"As kingfishers catch fire, dragonflies draw flame; / [ . . . ] Each mortal thing does one thing and the same: / Deals out that being indoors each one dwells; / Selves -- goes itself; 'myself' it speaks and spells, / Crying 'What I do is me; for that I came'." --Gerard Manley Hopkins

16 July 2006

On Being Myself

Back in the dark ages of my youth, we called it "finding oneself." I don't know if today's youth has a term for it, but certainly the primary goal of as many today as in my day is to figure out "who I am" so I can go "be" that. Many of my students talk about needing to find out their gifts and calling and interests and so forth before they can decide how they can best serve God. I understand this, but I question it more and more. Serving God is something the believer simply does, everywhere and all the time (except, of course, when we sinfully choose to serve ourselves).

Indeed, as in my youth "finding ourselves" was an excuse to avoid social and political commitment, it seems to me that for many Christian youth today, the same concept applies for avoiding genuine all-out commitment to God.

I've been reading more in Thomas Merton's No Man is an Island, and today I discovered his eloquent articulation of something I've thought about (and tried to explain much less clearly) concerning what it means to "be oneself." He is writing about knowing God's will -- what it is and how to follow it.
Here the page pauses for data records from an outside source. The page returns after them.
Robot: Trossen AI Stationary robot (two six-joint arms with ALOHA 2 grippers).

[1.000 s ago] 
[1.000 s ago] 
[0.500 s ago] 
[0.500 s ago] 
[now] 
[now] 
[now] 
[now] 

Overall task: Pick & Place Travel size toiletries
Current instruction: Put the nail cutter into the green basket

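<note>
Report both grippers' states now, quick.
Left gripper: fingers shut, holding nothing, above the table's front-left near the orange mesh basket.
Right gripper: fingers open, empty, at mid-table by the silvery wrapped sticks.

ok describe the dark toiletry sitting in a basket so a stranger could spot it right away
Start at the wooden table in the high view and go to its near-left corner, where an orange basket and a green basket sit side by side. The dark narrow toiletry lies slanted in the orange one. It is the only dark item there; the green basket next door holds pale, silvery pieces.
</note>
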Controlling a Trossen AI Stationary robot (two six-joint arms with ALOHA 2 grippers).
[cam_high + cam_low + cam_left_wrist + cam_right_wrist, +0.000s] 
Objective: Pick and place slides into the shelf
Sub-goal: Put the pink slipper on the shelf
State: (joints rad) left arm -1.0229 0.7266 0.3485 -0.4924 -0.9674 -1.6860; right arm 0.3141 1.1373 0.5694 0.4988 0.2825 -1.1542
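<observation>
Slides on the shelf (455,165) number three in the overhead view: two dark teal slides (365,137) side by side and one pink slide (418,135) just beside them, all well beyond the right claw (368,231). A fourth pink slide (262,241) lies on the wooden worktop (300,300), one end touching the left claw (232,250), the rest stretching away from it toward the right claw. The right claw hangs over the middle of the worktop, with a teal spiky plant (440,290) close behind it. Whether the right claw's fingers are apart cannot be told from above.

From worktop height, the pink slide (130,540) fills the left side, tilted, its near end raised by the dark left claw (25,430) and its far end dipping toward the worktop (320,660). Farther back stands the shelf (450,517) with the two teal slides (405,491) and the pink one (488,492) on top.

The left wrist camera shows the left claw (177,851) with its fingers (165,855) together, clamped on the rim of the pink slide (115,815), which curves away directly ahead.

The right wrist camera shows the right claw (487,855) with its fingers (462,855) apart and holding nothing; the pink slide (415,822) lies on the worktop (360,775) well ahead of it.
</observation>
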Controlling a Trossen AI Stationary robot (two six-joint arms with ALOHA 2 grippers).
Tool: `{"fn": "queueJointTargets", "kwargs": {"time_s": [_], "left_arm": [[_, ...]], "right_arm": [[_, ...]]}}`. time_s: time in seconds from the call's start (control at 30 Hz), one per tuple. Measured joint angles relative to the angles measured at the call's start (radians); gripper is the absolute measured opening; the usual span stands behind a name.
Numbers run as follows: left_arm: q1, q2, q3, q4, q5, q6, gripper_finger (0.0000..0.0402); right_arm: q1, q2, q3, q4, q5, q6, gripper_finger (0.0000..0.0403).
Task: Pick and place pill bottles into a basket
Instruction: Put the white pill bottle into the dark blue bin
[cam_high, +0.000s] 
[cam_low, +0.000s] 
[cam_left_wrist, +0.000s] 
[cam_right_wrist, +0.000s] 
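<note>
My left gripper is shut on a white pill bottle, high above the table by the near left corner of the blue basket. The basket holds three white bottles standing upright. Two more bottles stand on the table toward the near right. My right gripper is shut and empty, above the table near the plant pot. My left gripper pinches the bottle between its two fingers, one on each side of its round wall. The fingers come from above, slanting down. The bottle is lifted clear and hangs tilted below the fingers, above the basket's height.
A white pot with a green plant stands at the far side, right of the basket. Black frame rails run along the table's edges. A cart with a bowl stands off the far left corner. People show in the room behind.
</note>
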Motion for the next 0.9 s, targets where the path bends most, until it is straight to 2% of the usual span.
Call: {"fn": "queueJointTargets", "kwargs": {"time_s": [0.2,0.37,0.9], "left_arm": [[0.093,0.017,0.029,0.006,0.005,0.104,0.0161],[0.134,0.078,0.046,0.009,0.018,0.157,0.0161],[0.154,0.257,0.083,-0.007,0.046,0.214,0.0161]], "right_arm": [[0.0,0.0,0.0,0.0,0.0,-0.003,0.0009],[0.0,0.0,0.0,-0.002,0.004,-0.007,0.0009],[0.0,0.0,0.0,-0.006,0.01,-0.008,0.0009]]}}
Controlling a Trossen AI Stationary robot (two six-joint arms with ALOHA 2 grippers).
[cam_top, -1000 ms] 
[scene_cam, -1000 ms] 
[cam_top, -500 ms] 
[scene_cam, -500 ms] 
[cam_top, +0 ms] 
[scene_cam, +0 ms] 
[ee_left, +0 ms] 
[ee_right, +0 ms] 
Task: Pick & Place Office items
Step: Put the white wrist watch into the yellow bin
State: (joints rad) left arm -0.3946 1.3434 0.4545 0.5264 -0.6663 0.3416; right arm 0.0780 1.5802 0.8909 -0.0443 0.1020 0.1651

Because he says it so well, here's an extended quotation:

His will for me points to one thing: the realization, the discovery, and the fulfillment of my self, my true self, in Christ. [. . .] In order to save my life, I must lose it. For my life in God is and can only be a life of unselfish charity.

[. . .] God's will for us is not only that we should be the persons He means us to be, but that we should share in His work of creation and help Him to make us into the persons He means us to be. Always, and in all things, God's will for me is that I should shape my own destiny, work out my own salvation, forge my own eternal happiness, in the way He has planned it for me. [. . .] I cannot work out God's will in my own life unless I also consciously help other men to work out His will in theirs. His will, then, is our sanctification, our transformation in Christ, our deeper and fuller integration with other men. And this integration results not in the absorption and disappearance of our own personality, but in its affirmation and its perfection.

"Forging our eternal happiness in the way He has planned it" . . . Aye, there's the rub. We want to "be ourselves," to be sure we aren't "lost in someone else's identity," and God says -- nope, you need to do the opposite: focus on serving others. And you do this, by the way, by losing yourself entirely in My Son's identity!

And we refuse to see that this is His plan to give us, in the end, all that we long for -- because built deeply into us as creations in His image is the need and the desire (however buried) to be complete in Him and not in ourselves, where we find only anxiety and indecision and death.

Lord, help me to remember day by day that You are the Source of my life, and that all will come to me only when I let You instill in me the desires of my heart, so that all I desire is to love You and live as Your child.